I’m not mining diamonds like stars in the rifts of the clouds.
They can do without my eyes for awhile. Looking
for a white hole on the other end of this black one
like a ground hog with two, or the flip side of a telescope
shining at the other end of the tunnel the dead go through.

Madness imparts a significance to everything I do.
The spiders are weaving dreamcatchers and badly tuned harps
between the antlers of a dying caribou, and here
in this cow pie of starmud I call a brain, the warp and woof
of my axons are hairbraiding dead protein
into straightjackets for the two-headed wavelengths
of my meditative theta snakes. And it hurts to write this
like an exorcism of myself without fireflies in attendance
or the scribes of the wild grapevines
intoxicated by their purple passages of blood.
But I’m the only ghost writer left in this scriptorium
of solitude, where the beeswax candles dripping
with lachrymose honey keep confusing their wicks
for the stingers of drones defending the hive
like the Golden Dome of Jerusalem. Though it comes
as no surprise when I tell them God’s not on anybody’s side.

Wild crab apples crushed underfoot with no appetite for war,
it’s flight or fight in the woods once you get past
the autumnal equinox like a truce between day and night
to give the herbivores a chance to squirrel away the dead
before everything slips into a coma with the raccoons
and the bears, and the houseflies cluster like black dwarfs
into a galaxy of anti-matter between the walls
of the hovel that’s all that remains of the pioneer ice palace
two farms over and six generations down the sway-backed road.
Sickly sweet, the smell of decay, like the corpse of an angel
under a tumulus of fieldstones shrouded in bracken
to keep the wolves from digging it up like grave-robbers.
And all around it the clarions of the daylilies
with their flaming swords and trumpets
all tapped out at sundown like collapsed lungs.

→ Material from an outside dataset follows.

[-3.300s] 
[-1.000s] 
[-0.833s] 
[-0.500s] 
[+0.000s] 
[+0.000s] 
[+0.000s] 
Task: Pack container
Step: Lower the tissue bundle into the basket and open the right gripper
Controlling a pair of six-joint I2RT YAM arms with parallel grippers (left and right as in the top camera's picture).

The lake has less to say now that the loons are gone
and the trashed cornfields are pitstops for the Canada geese
bumping into each other without a traffic cop on take-off.
Joy always receives a warmer welcome than despair
when it comes like guest to the door, but, in fact,
one can be as dangerous as the other when its car breaks down
on a lonely dirt road, and yours is the only heart
for miles around, where it can seek shelter for the night.
So how could I set a place at the table for one above the salt
and the other below. When guests come. Receive them,
knowing you can delight in a disease that intrigues you
and sleight the cure because it tastes of hopelessness.
I celebrate the graces of joy and observe the protocols of despair.
Butterflies and bluebirds yesterday. Alcyone in the Pleiades
now Algol bloodied in the fist of Perseus. I break bread with both.
Yesterday I wined and dined with the stars like a chandelier.
Tonight I’m gnawing on an avalanche of moon rocks like a glacier.